The evidence I have is my climbing rent before the RPZ! And everyone elses.

So over an extended period, your rent increased by 10% or more pa prior to the introduction of this legislation? Note, even if it did, one anecdotal case does not constitute evidence.

Tenants don't care much about a positive effect on the market when they are faced with rent increases that they can't afford.

They really should, as positive effects would include a healthy supply of rental units resulting in natural competition on pricing.

Are you seriously suggesting that keeping rents down is bad for the people paying those rents? And that rents increasing is somehow good for them? Or is your viewpoint more about what is good for landlords?

Where did I suggest that? If you read it properly, my point is that legislation that encourages landlords to increase rents by 4%pa, or suffer otherwise, can not do any good for tenants.
 
The current system encourages all landlords in RPZs to increase rent by 4% pa, and actually punishes those who don't. How is that good for tenants?
My landlord reduced my rent by €100 per month 4 years ago and hasn't increased it since.
 
They really should, as positive effects would include a healthy supply of rental units resulting in natural competition on pricing.
That presupposes a functioning construction sector. Ours is more concerned with political lobbying than driving efficiency within its own sector and input costs dominated by taxes, levies and charges as well as a grossly inefficient planning and approvals process.
 
That presupposes a functioning construction sector. Ours is more concerned with political lobbying than driving efficiency within its own sector and input costs dominated by taxes, levies and charges as well as a grossly inefficient planning and approvals process.

Absolutely, but if Magpie;s suggestion of 10+% rent rises across the board was anything close to a reality, then even our broken model would be delivering more units due to the demand that would create.
 
It is absolutely a reality, which anyone long term renting knows.
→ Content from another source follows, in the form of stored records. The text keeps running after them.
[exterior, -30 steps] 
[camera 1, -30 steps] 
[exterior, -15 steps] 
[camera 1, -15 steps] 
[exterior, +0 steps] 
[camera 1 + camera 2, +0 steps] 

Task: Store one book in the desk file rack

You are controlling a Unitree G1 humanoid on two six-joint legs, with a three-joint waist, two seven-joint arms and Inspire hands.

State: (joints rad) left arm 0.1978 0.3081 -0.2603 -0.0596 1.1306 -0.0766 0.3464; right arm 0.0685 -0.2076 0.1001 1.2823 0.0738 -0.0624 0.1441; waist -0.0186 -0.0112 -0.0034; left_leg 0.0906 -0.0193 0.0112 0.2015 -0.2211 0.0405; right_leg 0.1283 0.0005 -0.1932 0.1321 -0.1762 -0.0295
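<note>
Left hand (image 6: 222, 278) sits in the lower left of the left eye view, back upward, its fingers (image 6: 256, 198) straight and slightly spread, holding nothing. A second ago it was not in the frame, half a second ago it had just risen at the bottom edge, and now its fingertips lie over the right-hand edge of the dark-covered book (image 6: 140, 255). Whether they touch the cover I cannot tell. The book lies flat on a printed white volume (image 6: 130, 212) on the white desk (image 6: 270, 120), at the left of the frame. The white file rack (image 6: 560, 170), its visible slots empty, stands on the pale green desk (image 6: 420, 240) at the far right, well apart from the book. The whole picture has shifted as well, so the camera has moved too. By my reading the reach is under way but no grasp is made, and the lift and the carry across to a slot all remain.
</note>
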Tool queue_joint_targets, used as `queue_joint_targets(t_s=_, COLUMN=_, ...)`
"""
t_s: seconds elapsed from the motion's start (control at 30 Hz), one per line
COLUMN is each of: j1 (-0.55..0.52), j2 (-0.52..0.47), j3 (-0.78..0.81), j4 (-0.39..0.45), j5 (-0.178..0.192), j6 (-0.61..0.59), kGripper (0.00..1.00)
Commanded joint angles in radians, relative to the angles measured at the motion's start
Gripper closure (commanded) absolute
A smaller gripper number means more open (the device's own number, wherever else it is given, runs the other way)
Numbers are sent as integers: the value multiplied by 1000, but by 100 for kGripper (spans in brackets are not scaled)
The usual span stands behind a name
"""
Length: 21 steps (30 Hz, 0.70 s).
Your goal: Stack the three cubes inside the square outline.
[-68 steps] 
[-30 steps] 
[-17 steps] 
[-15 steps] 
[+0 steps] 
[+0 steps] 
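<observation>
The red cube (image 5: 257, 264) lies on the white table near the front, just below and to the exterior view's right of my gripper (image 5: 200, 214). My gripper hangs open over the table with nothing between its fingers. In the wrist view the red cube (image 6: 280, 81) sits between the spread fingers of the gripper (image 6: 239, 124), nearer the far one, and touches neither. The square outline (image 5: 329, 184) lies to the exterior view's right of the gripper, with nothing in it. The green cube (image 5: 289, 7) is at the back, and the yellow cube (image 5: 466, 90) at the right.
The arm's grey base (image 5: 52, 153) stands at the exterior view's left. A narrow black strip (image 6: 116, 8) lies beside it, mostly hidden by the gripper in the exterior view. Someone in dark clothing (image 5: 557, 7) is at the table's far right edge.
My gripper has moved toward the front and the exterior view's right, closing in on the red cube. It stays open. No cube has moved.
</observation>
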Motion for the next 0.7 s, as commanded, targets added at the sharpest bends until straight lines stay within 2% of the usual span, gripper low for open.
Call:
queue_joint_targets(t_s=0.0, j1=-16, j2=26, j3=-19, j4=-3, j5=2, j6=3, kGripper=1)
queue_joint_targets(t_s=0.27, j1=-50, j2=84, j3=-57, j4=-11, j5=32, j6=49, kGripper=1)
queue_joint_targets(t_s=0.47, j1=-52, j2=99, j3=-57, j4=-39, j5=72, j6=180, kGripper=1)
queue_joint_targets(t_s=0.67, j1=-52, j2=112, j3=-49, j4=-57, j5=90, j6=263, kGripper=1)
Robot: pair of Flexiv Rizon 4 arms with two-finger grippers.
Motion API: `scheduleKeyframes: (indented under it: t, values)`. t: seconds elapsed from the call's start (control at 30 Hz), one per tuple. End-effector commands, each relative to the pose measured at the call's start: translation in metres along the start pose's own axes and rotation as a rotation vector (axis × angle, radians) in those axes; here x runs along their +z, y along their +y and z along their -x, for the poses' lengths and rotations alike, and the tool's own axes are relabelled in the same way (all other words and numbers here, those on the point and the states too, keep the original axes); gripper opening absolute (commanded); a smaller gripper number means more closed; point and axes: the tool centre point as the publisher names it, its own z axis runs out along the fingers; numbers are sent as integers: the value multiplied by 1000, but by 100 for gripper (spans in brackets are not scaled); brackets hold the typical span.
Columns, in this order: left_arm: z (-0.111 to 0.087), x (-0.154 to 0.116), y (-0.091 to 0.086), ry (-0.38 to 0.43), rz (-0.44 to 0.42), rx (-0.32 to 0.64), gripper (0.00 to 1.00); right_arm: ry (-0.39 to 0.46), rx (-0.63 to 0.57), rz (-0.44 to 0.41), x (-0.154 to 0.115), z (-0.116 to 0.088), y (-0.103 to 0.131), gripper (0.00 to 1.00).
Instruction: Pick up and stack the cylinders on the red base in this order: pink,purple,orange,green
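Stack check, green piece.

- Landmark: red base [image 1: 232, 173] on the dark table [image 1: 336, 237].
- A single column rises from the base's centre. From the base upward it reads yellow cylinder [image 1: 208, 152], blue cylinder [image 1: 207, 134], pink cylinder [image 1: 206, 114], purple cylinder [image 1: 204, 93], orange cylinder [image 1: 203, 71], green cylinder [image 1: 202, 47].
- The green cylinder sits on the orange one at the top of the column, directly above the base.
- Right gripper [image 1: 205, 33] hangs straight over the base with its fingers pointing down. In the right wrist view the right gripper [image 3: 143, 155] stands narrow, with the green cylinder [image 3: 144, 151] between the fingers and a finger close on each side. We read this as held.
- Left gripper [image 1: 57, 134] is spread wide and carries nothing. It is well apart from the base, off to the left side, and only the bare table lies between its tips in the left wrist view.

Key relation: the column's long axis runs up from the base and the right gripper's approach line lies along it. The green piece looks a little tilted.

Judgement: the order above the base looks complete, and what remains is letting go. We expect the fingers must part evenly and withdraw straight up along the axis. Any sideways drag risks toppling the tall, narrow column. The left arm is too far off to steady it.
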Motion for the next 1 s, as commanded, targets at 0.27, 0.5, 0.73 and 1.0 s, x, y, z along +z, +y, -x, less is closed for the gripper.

Where I live rents have climbed from 850+ to 1750+ for the same properties in less than six years.
 
And in that same time period, in the same catchment, how has the number of rentals changed?

Rental costs are very sensitive to demand & supply; when the number of available properties drops, the rent increases.
 
interesting Daft rental report out today.
IMO the cause is rent controls.
But I bet there will be more rent bowing to the populist view. Sure Murphy only has to last another few months. He can wreck the sector some more before he heads off to another position and washes his hands. Just like Coveny did.
People should not forget that those two are the pricemary cause of their woes.
 
And in that same time period, in the same catchment, how has the number of rentals changed?


Rental costs are very sensitive to demand & supply; when the number of available properties drops, the rent increases.


In the area I am speaking about, there are many more rentals now than there were then. Rent increases are not down to lowering of supply.
 
I think many of you are looking at it from the LL/societal point of view and don't appreciate the needs or perspective of people renting.
 
Many landlords have rented before so are familiar with both sides of the equation. What many people lack is an understanding of what a landlord must get out of it to make it viable. That then trickles on down through supply in many ways.